White v. Celebrezze

226 F. Supp. 584, 1963 U.S. Dist. LEXIS 9361
CourtDistrict Court, E.D. Virginia
DecidedDecember 17, 1963
DocketCiv. A. No. 4232
StatusPublished
Cited by5 cases

This text of 226 F. Supp. 584 (White v. Celebrezze) is published on Counsel Stack Legal Research, covering District Court, E.D. Virginia primary law. Counsel Stack provides free access to over 12 million legal documents including statutes, case law, regulations, and constitutions.

Bluebook
White v. Celebrezze, 226 F. Supp. 584, 1963 U.S. Dist. LEXIS 9361 (E.D. Va. 1963).

Opinion

MICHIE, District Judge.

Odell B. White, widow of William A. White, has brought this suit under Section 205 of the Social Security Act, hereinafter called the Act, (42 U.S.C.A. § 405) to review a final decision of the Secretary of Health, Education and Welfare denying her right to widow’s insurance benefits under the Act. Mrs. White’s husband, William A. White, died February 10, 1953 and, subsequent to the filing by Mrs. White of an application with the Social Security Administration for widow’s insurance benefits, she was advised by the Secretary that her husband had not been a fully insured individual under the terms of the Act and that therefore she was not entitled to the benefits claimed. Mrs. White exhausted all possible remedies within the Social Security Administration and then filed this suit as permitted by the Act.

Section 202(e) of the Act (42 U.S.C.A. § 402(e)) provides, with qualifications not here relevant, for the payment of widow’s insurance benefits if her husband died “a fully insured individual” as that term is defined in the Act. 42 U.S.C.A. § 414(a) defines “a fully insured individual” and Mrs. White’s husband clearly came within the definition unless he was taken out of it by an exception in the definition providing that no individual would “be a fully insured individual unless he has at least six quarters of coverage”. The term “quarter of coverage” as relating to this case means a quarter for which the individual has been credited with $100.00 or more of self-employment income (42 U.S.C.A. § 413(a) (2) (B)).

In this case the Secretary admits that Mr. White clearly had five quarters of coverage, four being in 1952 and the fifth in 1953. The Secretary’s records contain no entry with regard to Mr. White’s self-employment income in 1951, and on the basis of those records Mrs. White has been denied any widow’s insurance benefits.

[586]*586The dispute arises from the peculiar method which Mr. White employed in, filling out his 1951 federal income tax return, which he timely filed. On it he showed earnings from self-employment from business or profession (real estate and insurance broker) of $3839.46 less expenses of $3590.10 or a net of $249.36 plus “NOTARY FEES FILING REPORTS” of $2756.67 making a total of $3006.03 upon which he paid income tax of $272.99. However in Schedule C, “SCHEDULE OF PROFIT (OR LOSS) IN BUSINESS OR PROFESSION AND COMPUTATION OF SELF EMPLOYMENT TAX (for old-age and survivors insurance)”, Mr. White showed only the net earnings from his real estate and insurance business of $249.36 and did not list “NOTARY FEES FILING REPORTS” of $2756.67 as shown in the body of the return. The result was that, though his income tax was paid in full, the self-employment tax for social security purposes was paid only on the profit from his real estate and insurance operations exclusive of the “NOTARY FEES FILING REPORTS” of $2756.-67, and the Secretary’s records show no coverage for the year 1951 since $249.36 divided into four quarters does not equal the minimum of $100.00 per quarter.

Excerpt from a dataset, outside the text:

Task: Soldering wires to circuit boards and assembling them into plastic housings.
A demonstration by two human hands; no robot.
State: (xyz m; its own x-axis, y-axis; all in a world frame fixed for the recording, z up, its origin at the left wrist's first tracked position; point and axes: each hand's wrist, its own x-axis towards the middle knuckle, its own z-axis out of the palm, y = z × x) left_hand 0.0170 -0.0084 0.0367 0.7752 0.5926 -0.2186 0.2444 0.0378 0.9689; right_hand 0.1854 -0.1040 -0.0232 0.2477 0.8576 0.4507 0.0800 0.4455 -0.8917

The Secretary contends first that since the statutory time limitation of three years, three months and fifteen days (see 42 U.S.C.A. § 405(c) (1) (B)) has elapsed, he (the Secretary) is foreclosed by statute under the facts of this case from changing his records in any way and second that even if he were allowed by statute to change his records there is not enough positive evidence that Mr. White did have sufficient self-employment income in 1951 to warrant any change in the Secretary’s records. The plaintiff of course argues the converse of both these contentions, and is prepared to tender the unpaid self-employment tax for 1951.

The situations in which changes in the Secretary’s records are allowed after the expiration of the time limitation are specifically set out in 42 U.S.C.A. § 405. Only four of them seem to be involved in this case and of these only two are relevant in the opinion of the court. I will discuss them in an order inverse to their importance in this case:

1) 42 U.S.C.A. § 405(c) (5) (G) deals with “errors made in the allocation, to individuals or periods, * * * of * * * self-employment income entered in the records of the Secretary.” Counsel argue that this is relevant to this case but since there has been no income at all entered in the records of the Secretary for the year 1951 and since there is no allegation that the income for 1952 or 1953 was improperly allocated, this section simply has no bearing on this case.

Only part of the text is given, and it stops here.